Le SNI salue «une lueur d’espoir» à l’issue du comité de concertation

Le Syndicat neutre pour indépendant (SNI) se réjouit que le comité de concertation ait évoqué la date du 13 février pour une éventuelle réouverture des salons de coiffure. «Après plus de trois mois d’incertitudes, on leur a enfin donné une date, ce qui leur donne une lueur d’espoir après une période très sombre. C’est un premier pas dans la bonne direction», estime le SNI, qui demande cependant «des perspectives le plus rapidement possible pour les autres secteurs fermés.»

«Qu’en est-il de l’horeca ou de l’événementiel?», interroge dans un communiqué le SNI, déplorant que ces secteurs soient «laissés pour compte sans informations ni perspectives». «Ils doivent maintenant recevoir de nouvelles mesures de soutien, notamment sous forme de primes qui leur permettront de continuer à survivre.»

Concernant les mesures sanitaires en vigueur, le SNI demande d’aller plus loin. «Il reste important d’identifier et de surveiller le risque global d’infection.

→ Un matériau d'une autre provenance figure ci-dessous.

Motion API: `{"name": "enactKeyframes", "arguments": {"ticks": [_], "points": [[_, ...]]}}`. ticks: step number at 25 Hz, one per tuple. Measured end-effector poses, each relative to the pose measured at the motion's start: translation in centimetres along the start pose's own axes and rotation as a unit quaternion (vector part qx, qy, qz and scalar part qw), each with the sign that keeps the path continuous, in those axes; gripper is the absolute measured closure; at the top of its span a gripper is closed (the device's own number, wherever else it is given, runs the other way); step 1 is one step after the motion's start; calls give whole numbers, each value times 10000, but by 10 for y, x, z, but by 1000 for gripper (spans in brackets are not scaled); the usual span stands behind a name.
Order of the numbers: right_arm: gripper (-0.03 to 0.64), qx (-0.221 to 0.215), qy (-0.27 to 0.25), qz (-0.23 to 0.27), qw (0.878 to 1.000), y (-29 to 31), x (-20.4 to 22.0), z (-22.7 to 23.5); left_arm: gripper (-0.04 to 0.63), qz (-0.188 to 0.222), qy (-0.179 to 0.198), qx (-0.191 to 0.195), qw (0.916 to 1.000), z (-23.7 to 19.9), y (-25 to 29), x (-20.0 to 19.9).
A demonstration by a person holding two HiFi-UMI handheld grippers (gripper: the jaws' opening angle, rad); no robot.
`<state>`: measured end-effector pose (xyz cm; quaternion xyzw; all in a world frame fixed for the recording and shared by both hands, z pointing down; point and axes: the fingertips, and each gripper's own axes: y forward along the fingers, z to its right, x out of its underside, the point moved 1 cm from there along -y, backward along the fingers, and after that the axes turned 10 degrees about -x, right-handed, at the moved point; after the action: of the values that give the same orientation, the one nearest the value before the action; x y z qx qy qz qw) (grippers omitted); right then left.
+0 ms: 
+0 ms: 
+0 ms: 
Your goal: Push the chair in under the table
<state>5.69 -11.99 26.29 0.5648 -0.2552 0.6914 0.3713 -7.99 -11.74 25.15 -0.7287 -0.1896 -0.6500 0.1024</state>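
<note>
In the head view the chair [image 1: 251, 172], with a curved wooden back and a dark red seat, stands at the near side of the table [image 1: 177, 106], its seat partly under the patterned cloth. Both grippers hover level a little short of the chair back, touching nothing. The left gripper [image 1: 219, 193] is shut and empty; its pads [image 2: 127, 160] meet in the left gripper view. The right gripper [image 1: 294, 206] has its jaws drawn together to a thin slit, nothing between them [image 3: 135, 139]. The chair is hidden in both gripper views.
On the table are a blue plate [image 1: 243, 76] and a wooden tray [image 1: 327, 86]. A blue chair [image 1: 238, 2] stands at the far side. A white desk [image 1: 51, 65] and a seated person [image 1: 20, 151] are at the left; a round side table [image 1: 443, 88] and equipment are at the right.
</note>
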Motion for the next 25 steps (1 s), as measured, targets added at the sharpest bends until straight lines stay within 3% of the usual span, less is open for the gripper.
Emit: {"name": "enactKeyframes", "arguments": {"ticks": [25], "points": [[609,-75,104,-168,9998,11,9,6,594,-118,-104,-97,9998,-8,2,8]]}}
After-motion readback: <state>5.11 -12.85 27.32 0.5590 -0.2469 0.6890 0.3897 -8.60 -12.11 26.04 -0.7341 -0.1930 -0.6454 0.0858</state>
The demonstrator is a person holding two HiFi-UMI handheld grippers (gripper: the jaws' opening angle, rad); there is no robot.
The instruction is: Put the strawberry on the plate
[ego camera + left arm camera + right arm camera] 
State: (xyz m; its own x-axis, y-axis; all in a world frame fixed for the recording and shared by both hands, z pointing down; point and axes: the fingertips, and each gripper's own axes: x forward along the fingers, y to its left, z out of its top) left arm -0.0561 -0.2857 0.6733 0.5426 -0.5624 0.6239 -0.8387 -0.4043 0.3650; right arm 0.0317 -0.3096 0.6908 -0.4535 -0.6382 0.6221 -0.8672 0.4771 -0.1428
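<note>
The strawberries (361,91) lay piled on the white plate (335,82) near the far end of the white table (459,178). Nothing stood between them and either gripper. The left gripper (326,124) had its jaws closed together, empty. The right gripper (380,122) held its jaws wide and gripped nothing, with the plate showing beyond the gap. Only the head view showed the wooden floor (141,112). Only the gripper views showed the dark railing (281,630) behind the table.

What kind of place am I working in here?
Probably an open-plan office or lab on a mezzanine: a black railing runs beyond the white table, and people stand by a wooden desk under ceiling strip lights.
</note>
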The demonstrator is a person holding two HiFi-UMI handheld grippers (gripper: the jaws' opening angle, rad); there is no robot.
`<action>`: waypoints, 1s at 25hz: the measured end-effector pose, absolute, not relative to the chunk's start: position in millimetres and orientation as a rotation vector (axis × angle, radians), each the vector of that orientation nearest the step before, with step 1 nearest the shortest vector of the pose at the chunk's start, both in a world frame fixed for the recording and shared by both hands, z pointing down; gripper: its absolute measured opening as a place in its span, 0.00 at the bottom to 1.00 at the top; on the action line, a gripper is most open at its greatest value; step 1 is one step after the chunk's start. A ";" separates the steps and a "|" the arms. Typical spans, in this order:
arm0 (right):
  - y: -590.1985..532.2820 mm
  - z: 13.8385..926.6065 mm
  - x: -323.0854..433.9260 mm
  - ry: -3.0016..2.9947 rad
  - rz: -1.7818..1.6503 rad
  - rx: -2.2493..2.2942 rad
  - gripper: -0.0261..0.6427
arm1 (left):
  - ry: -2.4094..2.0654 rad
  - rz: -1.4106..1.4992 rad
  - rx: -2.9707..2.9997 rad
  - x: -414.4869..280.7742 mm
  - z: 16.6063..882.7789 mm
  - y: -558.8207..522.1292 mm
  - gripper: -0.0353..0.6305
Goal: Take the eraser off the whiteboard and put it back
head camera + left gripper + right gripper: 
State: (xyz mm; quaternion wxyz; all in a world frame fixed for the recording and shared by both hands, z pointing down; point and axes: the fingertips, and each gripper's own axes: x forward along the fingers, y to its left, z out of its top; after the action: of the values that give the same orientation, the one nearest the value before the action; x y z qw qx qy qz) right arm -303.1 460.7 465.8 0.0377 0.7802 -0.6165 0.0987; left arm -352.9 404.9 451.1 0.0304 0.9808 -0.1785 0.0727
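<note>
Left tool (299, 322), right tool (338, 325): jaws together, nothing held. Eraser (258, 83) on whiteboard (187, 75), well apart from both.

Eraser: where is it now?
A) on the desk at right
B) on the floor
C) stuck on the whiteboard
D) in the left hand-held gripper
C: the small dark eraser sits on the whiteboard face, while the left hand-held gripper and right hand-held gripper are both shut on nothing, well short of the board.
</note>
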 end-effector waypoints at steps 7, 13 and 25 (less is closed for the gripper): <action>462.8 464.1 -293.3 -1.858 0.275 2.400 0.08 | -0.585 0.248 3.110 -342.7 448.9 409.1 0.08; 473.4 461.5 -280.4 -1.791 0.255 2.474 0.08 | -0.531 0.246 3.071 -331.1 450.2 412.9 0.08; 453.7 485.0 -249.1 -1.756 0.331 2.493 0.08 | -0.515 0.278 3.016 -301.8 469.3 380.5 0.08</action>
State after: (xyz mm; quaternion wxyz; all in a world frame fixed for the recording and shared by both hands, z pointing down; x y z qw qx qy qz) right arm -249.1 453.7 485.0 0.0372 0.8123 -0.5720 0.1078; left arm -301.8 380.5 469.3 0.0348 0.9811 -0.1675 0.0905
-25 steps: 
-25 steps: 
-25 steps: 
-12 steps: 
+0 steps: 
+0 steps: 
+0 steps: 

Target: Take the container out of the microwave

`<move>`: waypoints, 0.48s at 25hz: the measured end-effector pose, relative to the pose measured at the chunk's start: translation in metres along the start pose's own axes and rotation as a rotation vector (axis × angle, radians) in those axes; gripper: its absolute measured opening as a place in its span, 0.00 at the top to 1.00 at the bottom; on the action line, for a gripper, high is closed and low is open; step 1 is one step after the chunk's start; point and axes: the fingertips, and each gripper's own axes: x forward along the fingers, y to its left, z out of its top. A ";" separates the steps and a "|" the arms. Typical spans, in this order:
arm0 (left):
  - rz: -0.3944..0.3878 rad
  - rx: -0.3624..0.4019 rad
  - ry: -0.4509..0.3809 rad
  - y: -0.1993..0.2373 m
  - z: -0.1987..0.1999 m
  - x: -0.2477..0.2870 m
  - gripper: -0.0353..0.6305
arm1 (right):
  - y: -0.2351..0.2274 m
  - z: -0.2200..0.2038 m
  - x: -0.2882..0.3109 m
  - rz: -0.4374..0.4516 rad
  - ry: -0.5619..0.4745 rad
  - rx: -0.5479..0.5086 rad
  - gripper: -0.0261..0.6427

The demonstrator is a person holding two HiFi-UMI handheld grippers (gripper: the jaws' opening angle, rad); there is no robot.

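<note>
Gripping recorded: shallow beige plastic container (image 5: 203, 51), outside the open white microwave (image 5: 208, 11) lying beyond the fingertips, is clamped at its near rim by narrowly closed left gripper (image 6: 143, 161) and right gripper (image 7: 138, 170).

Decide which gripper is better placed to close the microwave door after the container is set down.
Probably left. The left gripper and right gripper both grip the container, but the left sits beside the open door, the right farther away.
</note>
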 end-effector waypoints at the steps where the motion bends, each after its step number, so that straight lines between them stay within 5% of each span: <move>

À ce propos, nous restons quelque peu sur notre faim après ce Comité de concertation. Cela reste de la responsabilité de chacun de s’en sortir. C’est pourquoi le contrôle des mesures sanitaires (dans les entreprises, les transports publics, les écoles, etc.) reste important afin de pouvoir contenir le virus en permanence. Nous devons redoubler d’efforts pour réaliser des contrôles mais pour aussi disposer d’études indépendantes et bien étayées», juge encore l’organisation patronale, pour qui «les travailleurs indépendants ne doivent pas être à nouveau victimes du comportement incivique de quelques-uns.»